> **Task directions**: Only the lines from the top of the data through the one with "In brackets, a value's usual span" are to be written out, each exactly as it stands.

> **Collected data**:
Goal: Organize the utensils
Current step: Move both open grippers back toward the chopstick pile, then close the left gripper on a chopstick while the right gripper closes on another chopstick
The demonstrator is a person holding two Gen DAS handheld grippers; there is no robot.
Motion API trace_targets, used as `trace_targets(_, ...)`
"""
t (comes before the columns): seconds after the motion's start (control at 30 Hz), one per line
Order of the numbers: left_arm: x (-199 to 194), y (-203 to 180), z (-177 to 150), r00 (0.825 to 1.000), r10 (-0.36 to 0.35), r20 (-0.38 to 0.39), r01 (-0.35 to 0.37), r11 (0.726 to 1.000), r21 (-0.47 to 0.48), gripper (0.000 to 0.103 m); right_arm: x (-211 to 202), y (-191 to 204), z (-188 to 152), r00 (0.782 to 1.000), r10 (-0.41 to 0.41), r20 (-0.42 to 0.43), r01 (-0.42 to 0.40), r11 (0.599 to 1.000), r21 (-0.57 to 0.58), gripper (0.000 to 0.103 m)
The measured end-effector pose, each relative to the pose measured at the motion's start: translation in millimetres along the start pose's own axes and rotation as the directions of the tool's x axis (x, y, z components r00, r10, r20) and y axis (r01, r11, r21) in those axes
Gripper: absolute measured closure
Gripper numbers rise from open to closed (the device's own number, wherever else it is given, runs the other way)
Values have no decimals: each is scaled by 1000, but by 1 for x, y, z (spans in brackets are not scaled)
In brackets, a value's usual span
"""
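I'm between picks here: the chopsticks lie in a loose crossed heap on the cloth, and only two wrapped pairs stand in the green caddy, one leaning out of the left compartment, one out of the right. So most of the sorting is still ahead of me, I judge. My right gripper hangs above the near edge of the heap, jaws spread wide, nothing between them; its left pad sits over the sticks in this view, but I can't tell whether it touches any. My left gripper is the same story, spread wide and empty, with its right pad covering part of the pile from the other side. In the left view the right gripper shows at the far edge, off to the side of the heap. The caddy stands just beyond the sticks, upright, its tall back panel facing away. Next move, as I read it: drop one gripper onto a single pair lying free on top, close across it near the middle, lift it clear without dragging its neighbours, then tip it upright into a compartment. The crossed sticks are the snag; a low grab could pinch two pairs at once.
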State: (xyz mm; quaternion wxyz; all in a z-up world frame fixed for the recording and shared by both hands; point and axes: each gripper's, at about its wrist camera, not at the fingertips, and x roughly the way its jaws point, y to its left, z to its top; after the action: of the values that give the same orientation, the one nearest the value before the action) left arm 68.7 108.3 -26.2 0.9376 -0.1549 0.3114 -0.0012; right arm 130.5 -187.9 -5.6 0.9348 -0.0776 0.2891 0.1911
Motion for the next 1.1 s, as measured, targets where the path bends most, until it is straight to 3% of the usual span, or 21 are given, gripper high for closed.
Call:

> **Result for this task**:
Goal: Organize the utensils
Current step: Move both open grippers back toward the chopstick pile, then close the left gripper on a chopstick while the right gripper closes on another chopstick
The demonstrator is a person holding two Gen DAS handheld grippers; there is no robot.
Motion API trace_targets, used as `trace_targets(_, ...)`
"""
t (comes before the columns): seconds after the motion's start (control at 30 Hz), one per line
Order of the numbers: left_arm: x (-199 to 194), y (-203 to 180), z (-177 to 150), r00 (0.825 to 1.000), r10 (-0.36 to 0.35), r20 (-0.38 to 0.39), r01 (-0.35 to 0.37), r11 (0.726 to 1.000), r21 (-0.47 to 0.48), gripper (0.000 to 0.103 m); right_arm: x (-211 to 202), y (-191 to 204), z (-188 to 152), r00 (0.782 to 1.000), r10 (-0.41 to 0.41), r20 (-0.42 to 0.43), r01 (-0.42 to 0.40), r11 (0.599 to 1.000), r21 (-0.57 to 0.58), gripper (0.000 to 0.103 m)
The measured end-effector pose, each relative to the pose measured at the motion's start: translation in millimetres along the start pose's own axes and rotation as the directions of the tool's x axis (x, y, z components r00, r10, r20) and y axis (r01, r11, r21) in those axes
Gripper: absolute measured closure
Gripper numbers rise from open to closed (the device's own number, wherever else it is given, runs the other way)
Values have no decimals: each is scaled by 1000, but by 1 for x, y, z (spans in brackets are not scaled)
In brackets, a value's usual span

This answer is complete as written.